We mainly focused on the diffusion transformer (DiT) architecture for several reasons. First, as you mentioned, recent state-of-the-art visual encoders (e.g., DINOv2) use vision transformer architecture, so we thought enforcing the alignment of the features with DiTs makes more sense. Next, many papers have demonstrated that DiT architecture has great scalability, thereby being used in recent state-of-the-art diffusion models like Flux, Stable Diffusion 3.5, and Sora. Finally, DiT does not contain complicated components (e.g., up/downsampling blocks, skip connections) compared with U-Nets; thus, it is easy for us to perform extensive analysis of REPA under a simplified design space. In these respects, our experiments mainly focused on diffusion transformers. Applying REPA with other diffusion model architectures like U-Net would be an interesting direction in the future.
Thanks the authors for the rebuttal! I think the provided additional experimental results on solved my concern, and the explanation about why only experimenting with diffusion Transformers also makes sense. Therefore, I would like to raise my score to 8.
By the way, a kind reminder that your included tables in the rebuttal only work occasionally on the website. In other cases, it is just Latex code without actually showing the table. Not sure if it is some technical issue, or probably it is better to use Markdown formatting.
Dear Reviewer vfsY,
We are happy to hear that our rebuttal addressed your concerns well. Also, we appreciate your support for our work.
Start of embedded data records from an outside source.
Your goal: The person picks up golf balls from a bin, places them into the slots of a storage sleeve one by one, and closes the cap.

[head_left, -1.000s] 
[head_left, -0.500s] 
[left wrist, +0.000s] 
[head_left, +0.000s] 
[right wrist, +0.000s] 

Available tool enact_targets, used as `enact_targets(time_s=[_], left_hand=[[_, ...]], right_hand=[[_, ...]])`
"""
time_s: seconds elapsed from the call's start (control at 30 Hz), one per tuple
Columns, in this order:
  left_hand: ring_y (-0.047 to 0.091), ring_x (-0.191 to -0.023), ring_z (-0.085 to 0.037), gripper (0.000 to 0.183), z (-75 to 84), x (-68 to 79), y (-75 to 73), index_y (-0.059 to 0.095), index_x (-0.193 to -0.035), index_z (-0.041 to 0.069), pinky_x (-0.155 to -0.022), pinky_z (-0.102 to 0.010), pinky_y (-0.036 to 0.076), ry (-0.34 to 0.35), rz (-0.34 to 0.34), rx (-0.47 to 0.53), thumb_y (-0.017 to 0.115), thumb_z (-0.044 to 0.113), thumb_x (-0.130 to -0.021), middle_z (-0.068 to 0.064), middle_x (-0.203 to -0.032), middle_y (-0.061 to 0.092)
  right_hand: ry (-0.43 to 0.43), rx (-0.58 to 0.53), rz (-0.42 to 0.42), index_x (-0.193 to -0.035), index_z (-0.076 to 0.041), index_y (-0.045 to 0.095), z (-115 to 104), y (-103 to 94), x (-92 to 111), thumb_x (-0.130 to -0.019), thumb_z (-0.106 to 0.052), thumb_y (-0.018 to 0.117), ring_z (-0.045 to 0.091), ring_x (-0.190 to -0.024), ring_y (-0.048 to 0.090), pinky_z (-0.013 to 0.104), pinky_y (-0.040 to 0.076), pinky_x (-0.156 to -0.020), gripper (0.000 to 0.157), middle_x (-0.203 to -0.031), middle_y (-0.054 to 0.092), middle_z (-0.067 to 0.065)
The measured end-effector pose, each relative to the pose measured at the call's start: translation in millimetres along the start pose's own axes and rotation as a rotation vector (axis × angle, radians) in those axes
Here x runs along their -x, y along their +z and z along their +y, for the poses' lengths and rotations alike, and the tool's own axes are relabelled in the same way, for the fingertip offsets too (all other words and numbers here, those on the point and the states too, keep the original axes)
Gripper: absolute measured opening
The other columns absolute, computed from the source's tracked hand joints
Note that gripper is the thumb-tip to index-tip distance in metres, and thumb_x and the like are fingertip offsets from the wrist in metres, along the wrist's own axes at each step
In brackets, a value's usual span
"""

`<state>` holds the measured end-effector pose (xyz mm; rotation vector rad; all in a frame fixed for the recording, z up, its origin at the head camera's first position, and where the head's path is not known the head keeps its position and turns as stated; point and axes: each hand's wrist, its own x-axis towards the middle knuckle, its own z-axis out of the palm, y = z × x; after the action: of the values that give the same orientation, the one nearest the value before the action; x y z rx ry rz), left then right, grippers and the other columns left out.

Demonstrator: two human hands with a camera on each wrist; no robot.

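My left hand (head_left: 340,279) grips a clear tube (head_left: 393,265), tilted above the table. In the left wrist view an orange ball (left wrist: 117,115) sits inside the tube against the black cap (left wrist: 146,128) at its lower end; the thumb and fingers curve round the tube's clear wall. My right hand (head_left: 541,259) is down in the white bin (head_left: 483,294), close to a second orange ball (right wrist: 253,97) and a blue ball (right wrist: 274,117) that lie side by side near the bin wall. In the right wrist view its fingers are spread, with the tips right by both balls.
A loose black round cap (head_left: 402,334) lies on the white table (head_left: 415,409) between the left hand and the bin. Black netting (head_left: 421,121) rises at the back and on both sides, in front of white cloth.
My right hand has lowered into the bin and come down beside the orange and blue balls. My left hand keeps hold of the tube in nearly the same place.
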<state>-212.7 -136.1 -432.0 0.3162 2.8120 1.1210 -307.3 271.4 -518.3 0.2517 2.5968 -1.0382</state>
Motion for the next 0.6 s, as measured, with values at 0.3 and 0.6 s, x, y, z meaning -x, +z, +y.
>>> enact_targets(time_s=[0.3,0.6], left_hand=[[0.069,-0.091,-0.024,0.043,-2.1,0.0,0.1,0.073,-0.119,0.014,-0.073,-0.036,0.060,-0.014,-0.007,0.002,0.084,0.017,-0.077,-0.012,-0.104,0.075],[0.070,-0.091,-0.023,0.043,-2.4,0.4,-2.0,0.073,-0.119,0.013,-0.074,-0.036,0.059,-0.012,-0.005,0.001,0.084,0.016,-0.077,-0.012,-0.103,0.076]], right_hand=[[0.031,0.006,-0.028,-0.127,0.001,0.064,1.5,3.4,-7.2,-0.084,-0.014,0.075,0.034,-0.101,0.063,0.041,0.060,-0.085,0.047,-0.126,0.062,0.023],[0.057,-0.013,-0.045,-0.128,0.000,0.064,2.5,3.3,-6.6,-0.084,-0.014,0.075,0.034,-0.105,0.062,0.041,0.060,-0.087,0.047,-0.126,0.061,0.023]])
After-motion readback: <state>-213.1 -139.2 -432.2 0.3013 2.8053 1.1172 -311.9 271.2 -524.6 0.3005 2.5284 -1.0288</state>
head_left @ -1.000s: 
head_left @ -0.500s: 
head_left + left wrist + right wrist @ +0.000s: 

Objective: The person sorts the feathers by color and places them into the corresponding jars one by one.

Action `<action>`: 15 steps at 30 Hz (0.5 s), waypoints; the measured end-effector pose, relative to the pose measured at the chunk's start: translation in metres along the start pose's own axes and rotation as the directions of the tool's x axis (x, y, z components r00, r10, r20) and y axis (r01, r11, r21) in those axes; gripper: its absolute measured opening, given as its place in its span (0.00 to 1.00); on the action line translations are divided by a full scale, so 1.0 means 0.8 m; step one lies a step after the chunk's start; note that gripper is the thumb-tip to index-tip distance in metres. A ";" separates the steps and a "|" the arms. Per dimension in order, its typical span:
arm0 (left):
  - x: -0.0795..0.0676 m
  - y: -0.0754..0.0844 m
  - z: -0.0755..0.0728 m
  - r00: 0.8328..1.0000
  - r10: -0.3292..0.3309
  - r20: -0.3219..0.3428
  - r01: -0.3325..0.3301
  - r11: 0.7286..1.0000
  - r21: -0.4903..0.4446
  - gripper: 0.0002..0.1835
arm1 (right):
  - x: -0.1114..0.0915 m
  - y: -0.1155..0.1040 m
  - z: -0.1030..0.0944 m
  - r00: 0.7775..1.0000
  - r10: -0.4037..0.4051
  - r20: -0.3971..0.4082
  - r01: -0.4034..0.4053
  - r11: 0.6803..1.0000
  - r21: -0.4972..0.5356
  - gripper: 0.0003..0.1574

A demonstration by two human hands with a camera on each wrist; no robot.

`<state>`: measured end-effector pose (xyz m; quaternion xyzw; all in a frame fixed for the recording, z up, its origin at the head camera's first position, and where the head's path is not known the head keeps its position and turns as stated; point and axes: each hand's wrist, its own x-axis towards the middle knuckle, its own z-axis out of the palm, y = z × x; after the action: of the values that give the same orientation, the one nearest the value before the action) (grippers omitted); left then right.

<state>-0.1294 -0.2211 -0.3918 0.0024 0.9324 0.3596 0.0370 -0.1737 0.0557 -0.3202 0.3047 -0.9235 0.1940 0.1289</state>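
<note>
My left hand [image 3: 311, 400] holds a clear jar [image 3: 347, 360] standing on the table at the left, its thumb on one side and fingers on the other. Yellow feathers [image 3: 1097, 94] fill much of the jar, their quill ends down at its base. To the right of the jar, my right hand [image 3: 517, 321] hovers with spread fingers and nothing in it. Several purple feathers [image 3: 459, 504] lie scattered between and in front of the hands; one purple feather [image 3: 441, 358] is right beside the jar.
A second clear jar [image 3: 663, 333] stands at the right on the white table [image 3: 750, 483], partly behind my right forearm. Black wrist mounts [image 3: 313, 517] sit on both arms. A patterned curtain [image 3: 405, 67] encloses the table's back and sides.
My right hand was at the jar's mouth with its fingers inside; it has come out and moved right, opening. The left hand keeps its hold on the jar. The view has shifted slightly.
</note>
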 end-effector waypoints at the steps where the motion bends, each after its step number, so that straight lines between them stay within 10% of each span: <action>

If you have any further questions or suggestions, please do not hesitate to let us know. Moreover, thanks for letting us know about the issues about the ables that we added in the response. We will take a look and update to Markdown formatting if the problem persists.
Best regards,
Authors
Hi, thanks for your rebuttal. I would like to raise my score.
The paper introduces representation alignment for diffusion models, a new technique that aligns diffusion features with those of a pretrained foundation model during training. The method is motivated by the observation that the features of pretrained diffusion models inherently align with the features of pretrained, diffusion-based transformer models. Inspired by this, the authors conducted a thorough analysis of the correlation between features at different layers of a foundation model and a diffusion model, finding that certain layers exhibited higher feature correlation. To enhance this alignment, the authors introduced a representation alignment loss, which results in a performance boost. An extensive study was conducted with various foundation models and across different diffusion model layers to identify the most suitable model and layer for enforcing similarity. The authors achieved 17.5x faster convergence on DiT when trained with RePA.
优点
- The paper is well-motivated. The introduction section clearly states the logic and reasoning behind why and how the features of foundation models can be leveraged to improve the convergence of a diffusion model.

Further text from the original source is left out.